WHAT THE TASK ASKS — Only the number is wanted: how many lines in the data contain "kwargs"?

COLLECTED MATERIAL —
━━━━━━━━

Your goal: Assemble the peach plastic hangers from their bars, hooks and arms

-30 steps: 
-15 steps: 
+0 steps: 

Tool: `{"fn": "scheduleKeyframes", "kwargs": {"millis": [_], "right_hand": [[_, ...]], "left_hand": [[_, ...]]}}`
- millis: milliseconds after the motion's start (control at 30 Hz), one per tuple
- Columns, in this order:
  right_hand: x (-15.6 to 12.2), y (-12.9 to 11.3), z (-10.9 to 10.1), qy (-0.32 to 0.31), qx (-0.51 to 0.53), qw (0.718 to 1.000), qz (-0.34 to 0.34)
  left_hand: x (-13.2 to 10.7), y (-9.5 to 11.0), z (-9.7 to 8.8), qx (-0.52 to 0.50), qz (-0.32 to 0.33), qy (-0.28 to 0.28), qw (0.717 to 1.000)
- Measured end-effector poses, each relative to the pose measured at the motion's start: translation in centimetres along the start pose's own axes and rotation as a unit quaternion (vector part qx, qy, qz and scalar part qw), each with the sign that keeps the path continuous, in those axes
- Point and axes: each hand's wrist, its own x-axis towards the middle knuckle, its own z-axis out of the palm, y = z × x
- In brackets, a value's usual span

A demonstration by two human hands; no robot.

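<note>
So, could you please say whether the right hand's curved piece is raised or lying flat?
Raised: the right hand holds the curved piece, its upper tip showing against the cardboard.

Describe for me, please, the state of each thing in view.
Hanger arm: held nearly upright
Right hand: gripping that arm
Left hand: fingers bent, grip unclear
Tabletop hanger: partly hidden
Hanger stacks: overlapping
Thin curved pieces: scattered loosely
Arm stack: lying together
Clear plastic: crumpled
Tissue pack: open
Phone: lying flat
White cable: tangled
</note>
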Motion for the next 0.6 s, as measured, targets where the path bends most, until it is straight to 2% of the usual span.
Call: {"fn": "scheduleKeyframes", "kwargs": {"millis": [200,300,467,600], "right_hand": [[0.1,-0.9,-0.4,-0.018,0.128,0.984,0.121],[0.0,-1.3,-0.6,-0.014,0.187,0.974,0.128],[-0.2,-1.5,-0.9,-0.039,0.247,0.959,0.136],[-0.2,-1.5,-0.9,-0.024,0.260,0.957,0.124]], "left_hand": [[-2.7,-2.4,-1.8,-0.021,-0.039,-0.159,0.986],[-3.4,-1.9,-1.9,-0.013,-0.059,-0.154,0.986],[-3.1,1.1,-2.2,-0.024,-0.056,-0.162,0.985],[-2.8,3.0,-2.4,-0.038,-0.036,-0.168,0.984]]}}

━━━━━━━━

RESPONSE AREA — 2